Pour que la Médiation reprenne du sens, il fallait un élément fort : la reconnaissance de l’individu en tant que personne possédant un potentiel de responsabilité. C’est à René Descartes que nous devons cette formalisation.
Il fallait aussi les réflexions éthiques, plus laïques, exprimant la recherche d’autonomie individuelle de Spinoza, l’aboutissement par la Déclaration universelle des premiers droits de l’homme, inspirée de l’œuvre de Jean-Jacques Rousseau sur le Contrat Social. Il fallait le cheminement des travaux de Freud, l’invention de la sociologie, il fallait aussi une expression des droits équivalents reconnus à toute l’humanité : aux femmes et aux enfants, pour que la médiation pût être conduite par un tiers respectueux des personnes.
Il fallait encore l’identification des limites du droit et de tous les systèmes d’arbitrages…
Mais sans la reconnaissance des personnes en tant qu’individus pouvant prendre ses propres décisions, pouvant être accompagnés lors des situations difficiles pour se sortir des conflits, la Médiation ne peut exister.
L'affirmation de la médiation conventionnelle
L'affirmation de la médiation conventionnelle
Cette conception de la médiation, en tant que discipline à part entière apparaît à la fin du XXe siècle. Elle se diffuse avec l’acceptation de la médiation conventionnelle, hors de tout contexte judiciaire.
Elle consiste à créer une extension de la discussion contractuelle accompagnée. Elle instrumente la volonté des parties de trouver un nouvel accord par rapport à un accord précédent qui est contesté – accord tacite (ou conçu comme tel par l’une des parties), comme le contrat social ou effectivement signé à un moment donné.
Restant dans l’esprit conventionnel, renforçant la liberté contractuelle, la médiation vient apporter aux parties d’un différend les moyens de reposer une situation qui pose problème, d’y réfléchir et de chercher la meilleure des solutions possibles pour retrouver ou trouver un terrain d’entente. De ce fait, la médiation instrumente aussi la qualité de communication, au présent d’une relation et inscrite dans une anticipation relationnelle, contrairement au système juridique qui, se fondant sur le passé et s’appuyant sur une conception des droits et obligations énoncés antérieurement, départage ou divise.
C’est donc seulement au XXe siècle que les premiers ouvrages sur la médiation sont apparus. Ils sont aujourd’hui de plus en plus nombreux et parfois contradictoires.

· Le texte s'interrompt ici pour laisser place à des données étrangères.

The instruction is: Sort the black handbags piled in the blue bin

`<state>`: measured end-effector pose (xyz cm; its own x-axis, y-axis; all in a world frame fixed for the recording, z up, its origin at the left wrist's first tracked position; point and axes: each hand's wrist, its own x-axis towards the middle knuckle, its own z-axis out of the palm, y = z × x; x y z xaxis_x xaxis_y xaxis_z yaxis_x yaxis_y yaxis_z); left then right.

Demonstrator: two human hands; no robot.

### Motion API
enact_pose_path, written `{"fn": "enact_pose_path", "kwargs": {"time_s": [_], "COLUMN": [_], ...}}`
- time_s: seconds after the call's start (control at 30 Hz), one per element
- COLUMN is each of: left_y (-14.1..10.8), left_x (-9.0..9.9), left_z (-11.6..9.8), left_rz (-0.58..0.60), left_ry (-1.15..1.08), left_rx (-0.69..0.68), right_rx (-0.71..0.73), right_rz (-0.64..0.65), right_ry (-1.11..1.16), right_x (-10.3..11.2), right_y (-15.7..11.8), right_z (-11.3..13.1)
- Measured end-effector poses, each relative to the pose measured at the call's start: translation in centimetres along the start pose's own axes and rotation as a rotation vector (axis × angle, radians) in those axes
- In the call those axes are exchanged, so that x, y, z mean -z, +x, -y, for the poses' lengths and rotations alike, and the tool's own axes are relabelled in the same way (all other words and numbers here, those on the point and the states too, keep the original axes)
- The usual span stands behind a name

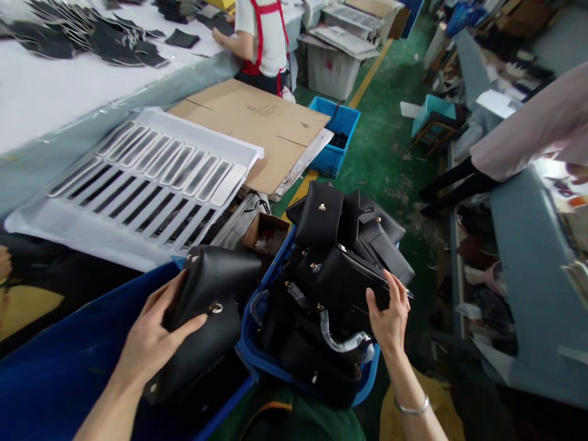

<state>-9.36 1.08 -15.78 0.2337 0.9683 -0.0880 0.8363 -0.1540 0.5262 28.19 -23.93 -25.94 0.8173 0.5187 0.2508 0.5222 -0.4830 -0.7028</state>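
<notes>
green floor (386, 122) runs back through a cluttered workshop, with a white worktable (27, 104) on the left, a co-worker (271, 37) in red straps at its far end, and a cardboard sheet (257, 116) beside it. closer in, the left hand (154, 331) grips a black bag (206, 343) by its left side, thumb pressed on the front face just beside a metal clasp (215, 308), the other fingers curled around the edge. that bag is over the right end of a blue bin (92, 343), just left of a blue basket (374, 367); whether anything underneath supports it is hidden. its clasp side turns up towards the camera and a little to the right, and its long axis seems to slant from lower left to upper right. the right hand (390, 312) touches the upper edge of a zipped bag (346, 278) in the basket, thumb spread apart from the fingers; i can't make out whether they pinch it. that one's long axis slopes from upper left down to lower right. as i judge it, the heaped bags (319, 211) rise well above the rim, so a tug at the zipped one could tip the top ones onto the floor. a plastic-wrapped handle (340, 344) could snag on neighbouring hardware, and the thumb's pressure or a rub against the clasp might mark the smooth black surface.
</notes>
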Motion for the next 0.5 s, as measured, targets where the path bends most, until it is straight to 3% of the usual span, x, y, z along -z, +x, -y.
{"fn": "enact_pose_path", "kwargs": {"time_s": [0.07,0.1,0.17,0.23,0.4,0.5], "left_y": [-1.9,-2.8,-4.2,-5.0,-5.5,-6.2], "left_x": [1.9,2.0,0.3,-3.5,-15.1,-18.7], "left_z": [0.0,0.2,1.0,2.4,6.0,7.3], "left_rz": [0.034,0.07,0.176,0.282,0.203,0.132], "left_ry": [-0.215,-0.343,-0.576,-0.675,-0.425,-0.357], "left_rx": [0.184,0.274,0.403,0.437,0.23,0.18], "right_rx": [0.007,0.01,0.014,0.018,0.069,0.136], "right_rz": [0.002,0.011,0.038,0.064,0.127,0.15], "right_ry": [0.041,0.058,0.084,0.106,0.12,0.11], "right_x": [0.4,0.6,0.9,1.0,0.8,0.6], "right_y": [-0.4,-0.5,-0.9,-1.3,-2.4,-3.1], "right_z": [-0.1,-0.1,-0.1,-0.3,-1.1,-1.4]}}
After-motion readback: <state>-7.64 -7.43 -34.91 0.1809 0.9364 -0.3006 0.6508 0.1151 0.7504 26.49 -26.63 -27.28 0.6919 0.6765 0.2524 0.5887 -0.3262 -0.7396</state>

Néanmoins, ils sont tous imprégnés de cette recherche de renforcer le potentiel de prise de décision des personnes. Dans le monde de l’entreprise, nous observons depuis quatre ou cinq décennies, des formations sur la délégation. Les formations de développement personnel ont également fortement contribué, avec leurs balbutiements souvent thérapeutiques, à la reconnaissance de l’individu.
En fait, notre époque semble avoir repris le chemin abandonné voici environ 2500 ans.
La médiation entre dans un cadre juridique
Le cadre juridique
C’est donc au XXIe siècle que commence à s’écrire l’Histoire de la médiation et des médiateurs.
La médiation sociale est une pratique encore relativement récente en France, puisqu’elle a émergé autour des années 1980.
Le recours aux voisins, aux amis, aux chefs de famille, aux curés ou aux « anciens », pour gérer des problèmes sociaux ou régler des conflits à l’amiable, constituait dans de nombreuses cultures un préalable quasi obligatoire avant tout recours aux instances dirigeantes ou judiciaires.
Ces formes anciennes de médiation étaient réalisées « à l’intérieur du lignage ou du village » et prenaient en compte les intérêts de la communauté. Avec l’exode rural et la concentration des habitants dans les grandes villes, ces instances de régulation sont peu à peu rejetées et délégitimées, au profit de nouvelles formes de médiation centrées sur l’individu, exigeant l’intervention d’un tiers extérieur et le respect de la confidentialité.